GIVEN INFORMATION =>
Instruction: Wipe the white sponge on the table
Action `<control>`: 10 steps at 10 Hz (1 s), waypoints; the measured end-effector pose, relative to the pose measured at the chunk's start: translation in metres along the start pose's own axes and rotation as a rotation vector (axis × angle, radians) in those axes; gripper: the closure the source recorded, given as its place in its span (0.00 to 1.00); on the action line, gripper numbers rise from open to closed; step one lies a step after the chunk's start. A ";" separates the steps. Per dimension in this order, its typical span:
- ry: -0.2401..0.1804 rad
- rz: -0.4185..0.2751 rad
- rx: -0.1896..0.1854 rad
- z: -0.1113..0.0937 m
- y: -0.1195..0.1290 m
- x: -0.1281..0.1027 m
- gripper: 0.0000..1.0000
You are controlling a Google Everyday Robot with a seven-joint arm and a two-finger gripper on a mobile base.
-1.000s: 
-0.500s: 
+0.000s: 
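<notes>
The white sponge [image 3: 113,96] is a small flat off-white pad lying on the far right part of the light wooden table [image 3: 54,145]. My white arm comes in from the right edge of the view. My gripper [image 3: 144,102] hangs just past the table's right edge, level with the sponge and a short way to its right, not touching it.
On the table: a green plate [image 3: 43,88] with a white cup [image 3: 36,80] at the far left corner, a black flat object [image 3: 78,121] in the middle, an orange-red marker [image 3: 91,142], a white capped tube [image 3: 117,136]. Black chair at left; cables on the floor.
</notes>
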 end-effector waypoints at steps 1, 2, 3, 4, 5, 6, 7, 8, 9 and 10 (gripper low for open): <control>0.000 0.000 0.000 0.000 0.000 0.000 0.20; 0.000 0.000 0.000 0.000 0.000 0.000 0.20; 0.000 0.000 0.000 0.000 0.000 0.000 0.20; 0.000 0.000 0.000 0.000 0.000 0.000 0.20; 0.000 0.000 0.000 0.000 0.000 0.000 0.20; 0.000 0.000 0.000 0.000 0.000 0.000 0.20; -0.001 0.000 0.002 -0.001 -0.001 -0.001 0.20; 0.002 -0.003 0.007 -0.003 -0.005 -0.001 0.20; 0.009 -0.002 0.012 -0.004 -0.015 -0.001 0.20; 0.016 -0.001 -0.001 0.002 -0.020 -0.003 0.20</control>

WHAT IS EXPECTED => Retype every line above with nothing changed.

ANSWER SPACE =>
Instruction: Wipe the white sponge on the table
Action `<control>`: 10 steps at 10 Hz (1 s), waypoints; the measured end-effector pose, relative to the pose measured at the chunk's start: translation in metres along the start pose's own axes and rotation as a rotation vector (axis × angle, radians) in those axes; gripper: the closure the source recorded, given as its place in its span (0.00 to 1.00); on the action line, gripper numbers rise from open to closed; step one lies a step after the chunk's start. A ";" separates the steps. Per dimension in this order, its typical span:
- ry: -0.2401..0.1804 rad
- rz: -0.4185..0.2751 rad
- rx: -0.1896..0.1854 rad
- z: -0.1113..0.0937 m
- y: -0.1195..0.1290 m
- x: -0.1281..0.1027 m
- gripper: 0.0000..1.0000
You are controlling a Google Everyday Robot with a seven-joint arm and a two-finger gripper on a mobile base.
-1.000s: 
-0.500s: 
+0.000s: 
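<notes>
The white sponge [image 3: 113,96] is a small flat off-white pad lying on the far right part of the light wooden table [image 3: 54,145]. My white arm comes in from the right edge of the view. My gripper [image 3: 144,102] hangs just past the table's right edge, level with the sponge and a short way to its right, not touching it.
On the table: a green plate [image 3: 43,88] with a white cup [image 3: 36,80] at the far left corner, a black flat object [image 3: 78,121] in the middle, an orange-red marker [image 3: 91,142], a white capped tube [image 3: 117,136]. Black chair at left; cables on the floor.
</notes>
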 end-effector waypoints at steps 1, 2, 3, 4, 5, 6, 7, 8, 9 and 10 (gripper low for open): <control>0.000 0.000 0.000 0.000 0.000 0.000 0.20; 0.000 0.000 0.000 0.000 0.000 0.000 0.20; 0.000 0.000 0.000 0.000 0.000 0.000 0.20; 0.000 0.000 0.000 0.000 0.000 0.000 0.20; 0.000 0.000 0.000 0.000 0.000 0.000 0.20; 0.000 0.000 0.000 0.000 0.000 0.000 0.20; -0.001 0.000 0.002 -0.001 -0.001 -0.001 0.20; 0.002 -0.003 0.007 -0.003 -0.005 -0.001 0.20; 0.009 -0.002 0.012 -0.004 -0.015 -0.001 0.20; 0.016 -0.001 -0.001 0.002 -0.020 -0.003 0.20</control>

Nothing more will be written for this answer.